The plot thickens: Former UCLA basketball player Ed O'Bannon has now sued the NCAA over what he asserts is the NCAA's infringing use of his likeness in its various materials, including NCAA basketball video games. This case, unlike maybe Sam Keller's, is the real deal: Boies, Schiller & Flexner and Hausfield LLC are serious law firms, and the suit is a class-action suit, meaning that they are looking to join as many other former athletes as possible. And one twist does make this case more sympathetic, in that O'Bannon is a former player, no longer on scholarship, who continues to have his likeness used in subsequent editions of the video game through the "All-time" team features. He's not just suing about the use of his likeness when he was in college under scholarship.
Not that I'm convinced that makes any difference. The bottom line is that everyone owns their own name and likeness, and any use of that name or likeness without permission that is infringing -- particularly for commercial use -- is impermissible. Now the question is what is infringing, and the NCAA simply maintains it hasn't infringed on anyone's rights. It hasn't yet had to explain why, though frequent arguments are that the kids are already compensated with scholarships or that the likenesses in the games aren't infringing enough -- you know, that Florida QB #15 that runs like a rhino and throws 50-yard bombs could be anybody. Neither is persuasive.

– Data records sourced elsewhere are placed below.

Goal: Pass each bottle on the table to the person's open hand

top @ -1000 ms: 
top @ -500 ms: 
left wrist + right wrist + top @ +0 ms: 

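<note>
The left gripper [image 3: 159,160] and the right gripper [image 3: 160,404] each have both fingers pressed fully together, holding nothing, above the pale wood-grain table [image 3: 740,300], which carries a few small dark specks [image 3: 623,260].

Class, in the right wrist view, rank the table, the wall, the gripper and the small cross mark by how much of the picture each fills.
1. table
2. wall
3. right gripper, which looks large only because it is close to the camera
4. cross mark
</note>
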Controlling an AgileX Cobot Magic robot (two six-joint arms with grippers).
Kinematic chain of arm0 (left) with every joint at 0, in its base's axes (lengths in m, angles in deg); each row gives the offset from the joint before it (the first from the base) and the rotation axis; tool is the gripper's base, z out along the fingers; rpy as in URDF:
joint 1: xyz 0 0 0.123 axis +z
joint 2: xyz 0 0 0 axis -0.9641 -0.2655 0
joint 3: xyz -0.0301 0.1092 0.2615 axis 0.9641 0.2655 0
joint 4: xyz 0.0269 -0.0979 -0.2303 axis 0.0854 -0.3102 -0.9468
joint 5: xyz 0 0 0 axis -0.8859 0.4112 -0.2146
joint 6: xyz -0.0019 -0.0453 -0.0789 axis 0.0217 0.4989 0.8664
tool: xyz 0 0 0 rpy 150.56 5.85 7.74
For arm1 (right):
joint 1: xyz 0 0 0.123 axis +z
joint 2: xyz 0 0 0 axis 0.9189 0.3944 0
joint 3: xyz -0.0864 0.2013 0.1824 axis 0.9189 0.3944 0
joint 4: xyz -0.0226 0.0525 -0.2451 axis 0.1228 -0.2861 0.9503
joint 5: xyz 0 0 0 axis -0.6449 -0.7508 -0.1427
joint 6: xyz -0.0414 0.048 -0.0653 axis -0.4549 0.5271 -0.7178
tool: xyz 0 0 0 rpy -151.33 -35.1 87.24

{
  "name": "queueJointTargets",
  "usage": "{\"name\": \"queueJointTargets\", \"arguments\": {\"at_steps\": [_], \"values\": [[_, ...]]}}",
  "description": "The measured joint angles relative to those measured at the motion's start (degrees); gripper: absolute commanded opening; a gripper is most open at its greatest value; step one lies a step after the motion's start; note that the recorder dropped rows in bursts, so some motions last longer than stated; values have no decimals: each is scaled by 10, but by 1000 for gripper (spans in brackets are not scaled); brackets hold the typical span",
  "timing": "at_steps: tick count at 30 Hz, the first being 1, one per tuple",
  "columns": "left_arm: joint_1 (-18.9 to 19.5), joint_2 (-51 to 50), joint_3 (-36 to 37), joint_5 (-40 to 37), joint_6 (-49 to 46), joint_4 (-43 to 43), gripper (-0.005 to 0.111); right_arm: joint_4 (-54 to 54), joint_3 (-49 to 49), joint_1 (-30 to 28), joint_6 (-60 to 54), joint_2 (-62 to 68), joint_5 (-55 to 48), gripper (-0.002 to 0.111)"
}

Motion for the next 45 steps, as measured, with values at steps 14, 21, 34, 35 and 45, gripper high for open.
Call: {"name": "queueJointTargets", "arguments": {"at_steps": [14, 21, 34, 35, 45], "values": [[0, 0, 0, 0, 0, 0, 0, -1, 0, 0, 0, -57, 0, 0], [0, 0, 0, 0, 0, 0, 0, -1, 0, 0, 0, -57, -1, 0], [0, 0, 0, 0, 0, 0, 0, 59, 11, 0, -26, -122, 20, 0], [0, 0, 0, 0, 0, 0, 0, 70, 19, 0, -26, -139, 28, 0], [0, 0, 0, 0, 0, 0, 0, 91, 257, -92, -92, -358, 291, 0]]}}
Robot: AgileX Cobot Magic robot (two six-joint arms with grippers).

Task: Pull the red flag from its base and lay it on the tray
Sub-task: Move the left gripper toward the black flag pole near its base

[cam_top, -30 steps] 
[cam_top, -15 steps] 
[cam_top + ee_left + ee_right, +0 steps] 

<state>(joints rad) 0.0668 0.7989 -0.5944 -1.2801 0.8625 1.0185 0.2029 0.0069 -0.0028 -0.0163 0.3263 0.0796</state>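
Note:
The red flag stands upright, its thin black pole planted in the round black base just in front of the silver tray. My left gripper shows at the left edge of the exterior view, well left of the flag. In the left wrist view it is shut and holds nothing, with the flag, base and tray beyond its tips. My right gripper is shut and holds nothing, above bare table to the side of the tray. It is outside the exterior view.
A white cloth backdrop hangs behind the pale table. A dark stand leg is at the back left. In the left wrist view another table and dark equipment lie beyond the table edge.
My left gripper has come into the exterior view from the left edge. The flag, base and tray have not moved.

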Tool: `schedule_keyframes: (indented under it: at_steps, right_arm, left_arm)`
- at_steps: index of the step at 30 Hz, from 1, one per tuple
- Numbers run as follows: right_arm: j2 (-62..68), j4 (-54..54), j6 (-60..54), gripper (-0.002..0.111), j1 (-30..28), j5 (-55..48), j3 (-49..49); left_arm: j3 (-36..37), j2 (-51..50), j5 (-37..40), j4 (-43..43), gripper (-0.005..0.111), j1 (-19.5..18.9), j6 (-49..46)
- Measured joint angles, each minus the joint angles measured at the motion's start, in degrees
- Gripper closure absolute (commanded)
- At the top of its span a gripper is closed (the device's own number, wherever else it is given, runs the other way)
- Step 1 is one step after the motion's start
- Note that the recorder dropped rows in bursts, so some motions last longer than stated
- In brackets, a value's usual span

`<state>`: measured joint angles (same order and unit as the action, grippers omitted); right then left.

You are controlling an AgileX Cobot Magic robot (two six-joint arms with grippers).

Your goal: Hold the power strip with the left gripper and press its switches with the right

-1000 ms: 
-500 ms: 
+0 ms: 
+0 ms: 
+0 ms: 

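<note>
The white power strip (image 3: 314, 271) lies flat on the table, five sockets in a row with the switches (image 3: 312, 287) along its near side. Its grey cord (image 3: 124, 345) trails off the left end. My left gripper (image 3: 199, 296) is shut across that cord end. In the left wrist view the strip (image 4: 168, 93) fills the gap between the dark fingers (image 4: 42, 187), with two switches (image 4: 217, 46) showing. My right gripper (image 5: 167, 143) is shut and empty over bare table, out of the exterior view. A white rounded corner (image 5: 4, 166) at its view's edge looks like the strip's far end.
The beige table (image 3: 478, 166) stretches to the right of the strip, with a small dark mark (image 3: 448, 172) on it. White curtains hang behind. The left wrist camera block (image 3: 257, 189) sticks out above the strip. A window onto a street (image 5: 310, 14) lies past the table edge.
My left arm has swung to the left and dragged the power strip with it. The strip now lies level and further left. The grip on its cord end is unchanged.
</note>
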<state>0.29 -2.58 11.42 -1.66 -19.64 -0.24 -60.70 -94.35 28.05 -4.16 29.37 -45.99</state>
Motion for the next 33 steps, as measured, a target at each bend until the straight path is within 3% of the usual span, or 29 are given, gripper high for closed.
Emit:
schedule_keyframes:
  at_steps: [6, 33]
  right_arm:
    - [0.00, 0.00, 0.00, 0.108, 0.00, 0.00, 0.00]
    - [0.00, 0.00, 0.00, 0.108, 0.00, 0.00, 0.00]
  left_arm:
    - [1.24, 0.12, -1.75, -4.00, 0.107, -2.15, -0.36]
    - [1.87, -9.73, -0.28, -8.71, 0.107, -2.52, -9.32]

The first looks just about foreclosed. Recently a federal appeals court decided that NFL Films infringed on John Facenda's distinctive voice when it used clips in advertisements for EA's Madden football. Facenda of course had that booming voice, and he had signed a contract with NFL Films. But in signing a contract didn't mean he waived all his rights for all time. Instead, as the Court said, "Facenda consented to participation in films documenting NFL games, not an advertisement for a football video game." The same might be said of the NCAA's scholarship athletes.
And the second is not how it works. You can infringe on someone's publicity rights without saying them by name; the question is basically whether the whole thing passes the smell test. For example, successful plaintiffs in publicity rights cases have included Muhammad Ali (who sued Playgirl magazine after it published a drawing of a naked guy resembling him with "The Greatest" written under it), Vanna White (an advertisement by Samsung showing a robotic blonde woman turning over a Wheel of Fortune display), George Wendt and John Ratzenberger, who played Cliff and Norm on Cheers (animatronic likenesses of Cliff and Norm were placed in airport bars). On the other hand, the unsuccessful have been Joe Montana, who sued regarding the use of his image after having won the Superbowl, as that was merely the recording of an historic fact, and baseball (again!), which sued a company that made cartoonish, spoof baseball cards. The court there ruled that the baseball cards were sufficiently a parody of the players such that a suit wasn't permissible. (No word on whether that defense would remain for players who receive absurdly low ability ratings in EA's NCAA Football.)
One irony here is that the sports leagues -- usually always on the same side -- are now put on opposing sides with the simultaneous rise of these fantasy baseball challenges. In these cases, Major League Baseball and its players union have sued proprietors of fantasy baseball leagues, arguing that a player's name followed by his historical stats constitutes an infringing of publicity rights. These suits have not fared well, but they provide a nice contrast with the NCAA's position, which is that recreating the image and likeness of current and former athletes is not infringing.
So what would happen if the courts ruled against the NCAA? I'm not sure how damages might work, but I would guess the NCAA would try to get its future players -- i.e. 17 year old kids -- to sign waivers of their publicity rights, forever. (Kind of like Facebook does for any photos you upload there.) But you also might get antitrust issues with, say, forcing all the various Universities to take on this policy, or then enforcement issues when, say, some WAC school offers its recruits the opportunity to play for them without having to sign away their publicity rights. It's an interesting mess.